Tuesday, February 22, 2005

Misc: Requiem for an idol

Hunter S. Thompson died yesterday.

Apparently it was suicide, a self-inflicted gunshot wound. Thompson himself would probably cry conspiracy.

If I were to draw up a list of the top five authors who have influnced my writing, he would be on it. If I were to draw up a list of the top five authors who have influence my life. He would be on it.

His best known work, of course, was Fear and Loathing in Las Vegas. As seminal a book as that was, I was far more changed by his first written novel: The Rum Diaries and his first published novel: Hell's Angels.

For in them both Thompson put forward a new kind of journalism (called now New Journalism; Thompson preferred Gonzo Journalism) in which the writer is integerally part of the events he or she writes about.

And how could it be any other way? I worked for nearly four years as a journalist and any piece that didn't require a side wasn't worth writing about, and any piece that did require a side could never be objective. It's a lie to keep the journalist out of the journalism, for then people believe the facts printed in an inch wide column instead of understanding how selective--concious or unconcious--those facts are. And often, unsubstantiated.

No, far better to be in the story, let the reader know that they are getting an issue filtered through someone.

But Thompson was more than the way he influenced journalism. It was what less what he wrote about than his attitude toward life that won him acclaim. He said what he thought, no matter the consequences.

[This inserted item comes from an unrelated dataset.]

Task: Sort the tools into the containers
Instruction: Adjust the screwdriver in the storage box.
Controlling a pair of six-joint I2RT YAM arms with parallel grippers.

He was fearless. Suicidally fearless. It was his writings about riding with a Hell's Angel gang (and, ultimately, being beaten by them and left for dead), his writings about being a stringer in Puerto Rico, stealing rum from press conventions and seducing a woman thought it probably meant his life (and, ultimately, getting beaten by a gang of Puerto Ricans and left for dead) that made me go--at my impressionble young age--"this is it! This is life! In the thick of a story worth telling and then living to tell it! This is how it must be done!"

And any who know me know how much that sentiment drives me to this day.

There is a line; there is a limit. After I got mugged, sitting in my room and staring at a wall, I wondered how much longer I had until I hit it. Was I pushing it too far? When would there come a story that I wouldn't live to tell? Did I--and I had this thought, recollecting The Rum Diaries--want to be beaten to within an inch of my life and left for dead? Or more? Is that why I did things like walk home alone at 3:00 in the morning in Ukraine? Jumped off of buildings? Raced 120 MPH down desert roads?

Because I had wanted to be fearless like Thompson: suicidally fearless.

But the end did come for Thompson. He found his line; his limit. But he touched the world. Journalism will never be the same because of him. Part of a generation saw themselves in his words. And part of a new generation grew up with them, was influenced by them, myself included. It's entirely likely that without Thompson I would never have come to Ukraine, because he and others planted a need in me for an other-than-ordinary life.

The man was crazy, no doubt, but that was part of his appeal. I was not surprised to learn that he killed himself, although I was sad. I don't know if he was a good man, but he will be missed, and he will be remembered, and that, I'm sure, was enough for him.

Rest in peace, Hunter. Rest in peace. I, for one, will miss you.